THE LETTERS OF “THETA” TO HIS HOME PEOPLE
WRITTEN IN TRAINING AND IN WAR
This little volume of “Theta’s” letters to his home people is offered in the hope that it may prove useful, and not for glory or reward. The Royal Flying Corps in war-time works in secret. Many of our gallant lads would gladly become pilots if they knew how to set to work, and, approximately, what they would have to face. When “Theta” decided to try to enter the service he had nothing to go on save a determination to “get there” and a general idea of the difficulty of achieving his purpose. His careless and unstudied notes, written at odd moments in the work of training and of war, do show how a public-schoolboy may become a flying officer and how he may fare thereafter. Names, dates, and places, about which the Censor might have concern, have been concealed, and extraneous matters have been omitted. The letters are a cheery and light-hearted record, and may stimulate others. From first to last they have not contained a grumble.
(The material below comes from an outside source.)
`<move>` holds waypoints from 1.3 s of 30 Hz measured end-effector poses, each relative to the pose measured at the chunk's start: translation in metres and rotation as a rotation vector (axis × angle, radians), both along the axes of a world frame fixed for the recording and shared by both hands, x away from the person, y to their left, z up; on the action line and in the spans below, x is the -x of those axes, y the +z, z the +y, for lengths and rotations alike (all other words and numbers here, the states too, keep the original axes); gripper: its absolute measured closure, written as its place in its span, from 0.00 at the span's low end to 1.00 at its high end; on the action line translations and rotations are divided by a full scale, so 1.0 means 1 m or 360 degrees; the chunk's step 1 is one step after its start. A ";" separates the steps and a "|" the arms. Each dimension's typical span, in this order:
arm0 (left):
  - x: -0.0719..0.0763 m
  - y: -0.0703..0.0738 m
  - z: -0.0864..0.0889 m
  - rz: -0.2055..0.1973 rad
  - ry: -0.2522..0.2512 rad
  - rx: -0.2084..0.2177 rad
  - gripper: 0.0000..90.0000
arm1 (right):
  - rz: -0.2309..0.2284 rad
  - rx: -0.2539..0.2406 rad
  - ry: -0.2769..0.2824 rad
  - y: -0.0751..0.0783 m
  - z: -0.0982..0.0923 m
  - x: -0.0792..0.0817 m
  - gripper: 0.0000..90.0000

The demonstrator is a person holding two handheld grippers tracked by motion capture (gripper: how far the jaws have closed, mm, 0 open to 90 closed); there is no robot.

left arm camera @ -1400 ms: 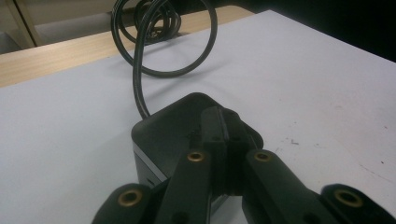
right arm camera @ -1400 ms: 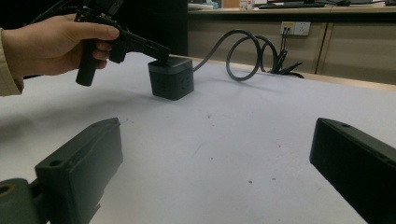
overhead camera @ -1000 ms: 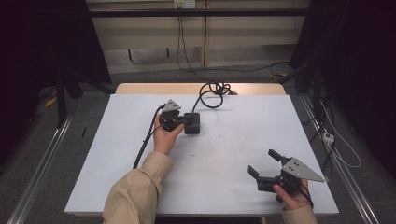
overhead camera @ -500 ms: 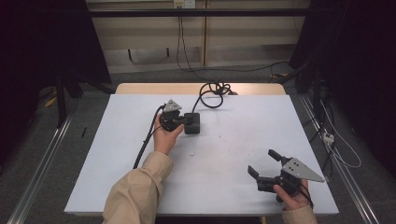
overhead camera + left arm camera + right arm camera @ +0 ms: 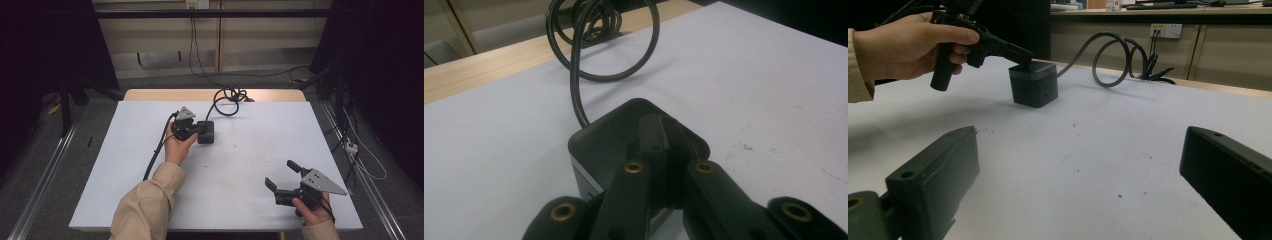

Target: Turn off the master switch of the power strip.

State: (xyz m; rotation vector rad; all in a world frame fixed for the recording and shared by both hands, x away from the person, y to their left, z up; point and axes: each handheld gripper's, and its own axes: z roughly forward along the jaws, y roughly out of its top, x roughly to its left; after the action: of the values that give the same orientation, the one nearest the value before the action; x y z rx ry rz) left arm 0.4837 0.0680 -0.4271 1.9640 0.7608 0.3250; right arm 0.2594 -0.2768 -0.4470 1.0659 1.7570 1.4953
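Observation:
A black cube-shaped power block (image 5: 206,133) sits on the white table top (image 5: 250,140), left of the middle. Its thick black cable (image 5: 225,102) loops away toward the far edge. My left gripper (image 5: 197,131) is shut, and its joined tips rest on the cube's top face (image 5: 609,135). In the left gripper view the jaws press together with nothing between them, and the left gripper (image 5: 666,145) points down at the cube. From the right gripper view, the left gripper (image 5: 1023,59) touches the cube (image 5: 1034,85) at its top edge. My right gripper (image 5: 279,172) stands open near the front right corner, empty.
The cable coil (image 5: 1118,55) lies at the table's far edge on a wooden strip (image 5: 150,95). Loose cables and a socket strip (image 5: 352,146) lie on the floor to the right. Dark stands flank the table on both sides.

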 end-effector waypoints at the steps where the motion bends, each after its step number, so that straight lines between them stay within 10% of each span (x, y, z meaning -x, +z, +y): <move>1: 0.000 0.000 0.000 0.0002 0.0000 0.0002 1.00 | 0.0000 0.0000 0.0000 0.000 0.000 0.000 0.02; 39: 0.000 0.002 -0.002 0.0011 0.0006 -0.0033 1.00 | -0.0004 0.0002 -0.0001 0.001 0.001 0.001 0.02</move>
State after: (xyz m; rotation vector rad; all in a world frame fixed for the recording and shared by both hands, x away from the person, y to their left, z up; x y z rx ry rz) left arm 0.4838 0.0658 -0.4250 1.9846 0.7683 0.3295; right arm 0.2587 -0.2762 -0.4462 1.0635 1.7556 1.4946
It should be understood, however, that the experiences of the writer must not be taken as typical of those of all pilots at the front. The R.F.C. has different squadrons for different duties, and different types of machines suited to the nature of those duties. In the faster type of machine it is possible to do better and more dangerous work, and, even in one’s own squadron, the duties of a colleague may have been more onerous and more trying than those described. In a fighting squadron the pilot may have almost daily combats in the air; in another, he may have very long and very trying reconnaissance work. “Compared with that of some squadrons,” writes “Theta,” “our work is pleasant.”